Konstantin Asmolov, July 19

Comments on the replacement of South Korea’s Unification Minister

On June 29, 2023, South Korean President Yoon Seok-yeol replaced the Minister of Unification and other key members of his cabinet. The new minister, responsible for relations between the two Koreas is Kim Yung-ho, a professor of political science and diplomacy at Sungshin Women’s University. The new heads of the Anti-Corruption and Civil Rights Commission (ACRC) and the Korea Communications Commission (KCC) are Kim Hong-il and Lee Dong-kwan, respectively. The former is a lawyer and the former head of the Busan High Prosecutor’s Office, and the latter was previously a presidential special adviser for international cooperation. Yoon has thus replaced the last remaining members of Moon Jae-in’s government.

As the new minister stated in a press conference, “I feel a heavy responsibility to take this position at a difficult time. While carrying through our principles, I will do my best to resolve the North Korean nuclear issue and improve inter-Korean relations.” Kim promised to develop a new policy of peaceful unification based on a free and democratic order, and, in doing so, to try to reach a public consensus.

According to Kim Dae-ki, Presidential Chief of Staff, the new Minister of Unification previously served as Secretary of the Presidential Administration for Unification and as ambassador-at-large at the Foreign Ministry, where he worked on human rights issues, to name just two of the positions which this very interesting politician has held.

Now a conservative-leaning professor, he is known both for his tough stance on North Korea and his uncompromising defense of human rights.
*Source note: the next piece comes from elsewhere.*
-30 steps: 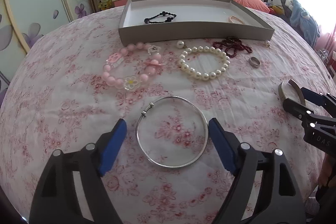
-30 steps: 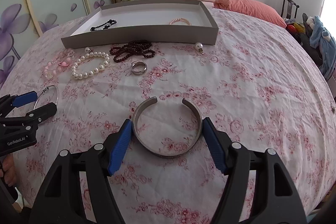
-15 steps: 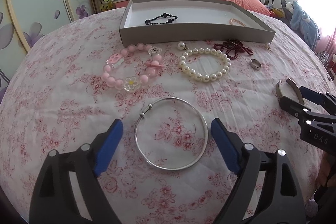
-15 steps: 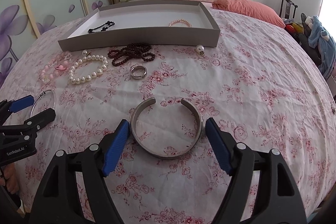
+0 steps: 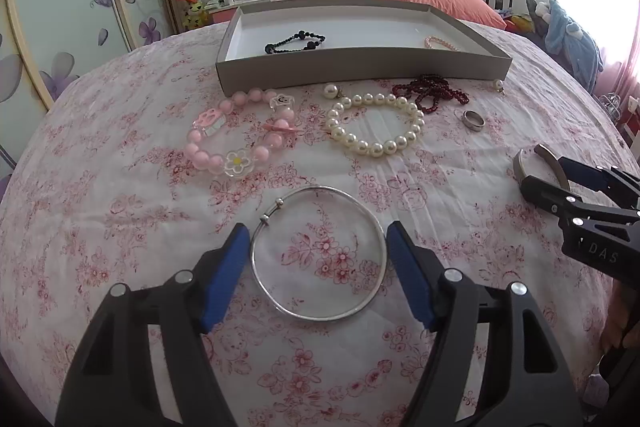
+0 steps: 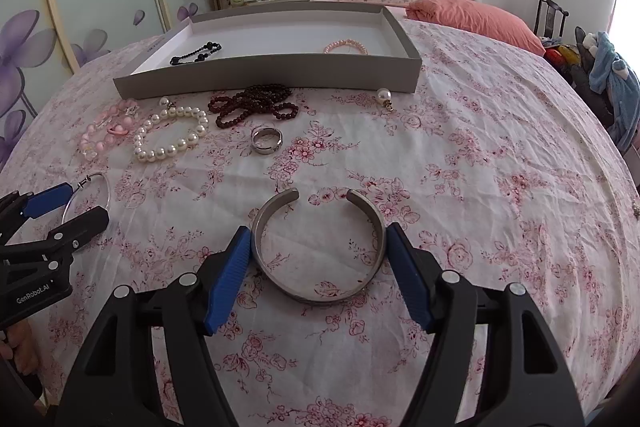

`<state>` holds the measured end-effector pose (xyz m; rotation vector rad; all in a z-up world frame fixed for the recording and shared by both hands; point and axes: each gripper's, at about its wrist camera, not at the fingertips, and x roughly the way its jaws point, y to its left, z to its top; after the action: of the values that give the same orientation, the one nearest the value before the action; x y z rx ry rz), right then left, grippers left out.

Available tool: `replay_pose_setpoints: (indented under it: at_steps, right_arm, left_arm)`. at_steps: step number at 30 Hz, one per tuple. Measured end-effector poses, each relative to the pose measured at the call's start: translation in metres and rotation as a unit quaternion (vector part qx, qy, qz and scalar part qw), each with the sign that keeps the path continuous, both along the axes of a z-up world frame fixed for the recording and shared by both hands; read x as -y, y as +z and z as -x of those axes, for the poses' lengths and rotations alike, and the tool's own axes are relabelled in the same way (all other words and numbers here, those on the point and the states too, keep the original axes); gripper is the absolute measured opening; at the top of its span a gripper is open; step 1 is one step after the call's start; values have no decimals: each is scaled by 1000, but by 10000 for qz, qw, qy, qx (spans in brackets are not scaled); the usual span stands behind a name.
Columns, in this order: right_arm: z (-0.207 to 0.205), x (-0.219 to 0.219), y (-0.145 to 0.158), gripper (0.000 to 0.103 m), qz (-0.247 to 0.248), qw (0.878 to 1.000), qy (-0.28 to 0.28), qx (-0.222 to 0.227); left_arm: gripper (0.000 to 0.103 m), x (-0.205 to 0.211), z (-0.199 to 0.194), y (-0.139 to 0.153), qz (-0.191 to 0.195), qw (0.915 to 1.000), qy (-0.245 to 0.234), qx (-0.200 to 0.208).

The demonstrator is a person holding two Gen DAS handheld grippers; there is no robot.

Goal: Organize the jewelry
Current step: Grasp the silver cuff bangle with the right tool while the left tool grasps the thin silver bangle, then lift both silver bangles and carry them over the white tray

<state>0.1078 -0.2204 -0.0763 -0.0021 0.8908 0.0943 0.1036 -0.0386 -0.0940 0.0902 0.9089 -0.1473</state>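
Note:
A thin silver bangle (image 5: 276,297) lies on the floral cloth between the blue pads of my left gripper (image 5: 318,235); the pads touch or nearly touch its sides. A wide open-ended steel cuff (image 6: 320,291) lies between the pads of my right gripper (image 6: 318,231), which press its two sides. A grey tray (image 5: 360,73) at the back holds a black bead bracelet (image 5: 294,42) and a small pink bracelet (image 5: 440,43). The tray (image 6: 264,79) also shows in the right wrist view.
In front of the tray lie a pink bead bracelet (image 5: 240,137), a white pearl bracelet (image 5: 376,125), dark red beads (image 5: 430,93), a steel ring (image 5: 473,120) and two pearl earrings (image 5: 331,91). The right gripper shows at right in the left wrist view (image 5: 560,175).
Both grippers have narrowed: the left pads have closed in to the silver bangle's sides, the right pads onto the steel cuff. Neither piece has left the cloth.

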Motion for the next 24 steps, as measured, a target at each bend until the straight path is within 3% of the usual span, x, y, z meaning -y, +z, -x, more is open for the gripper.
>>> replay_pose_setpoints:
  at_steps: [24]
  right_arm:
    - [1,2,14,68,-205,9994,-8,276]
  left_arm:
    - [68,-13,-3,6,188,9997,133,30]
He is 63 years old, and graduated from Seoul National University with a degree in diplomacy, after which he obtained a Ph.D. from the Woodrow Wilson School of Government and Foreign Affairs at the University of Virginia. His doctoral thesis was on the subject of the 1950-53 Korean War.

Surprisingly, until the end of the 1980s, former student activist Kim was considered a leftist scholar who had published translations of works by the Italian Marxist thinker Antonio Gramsci and Soviet books on communist theory. In 1987, he served 10 months in prison for publishing “illegal” books and violating the Law on National Security.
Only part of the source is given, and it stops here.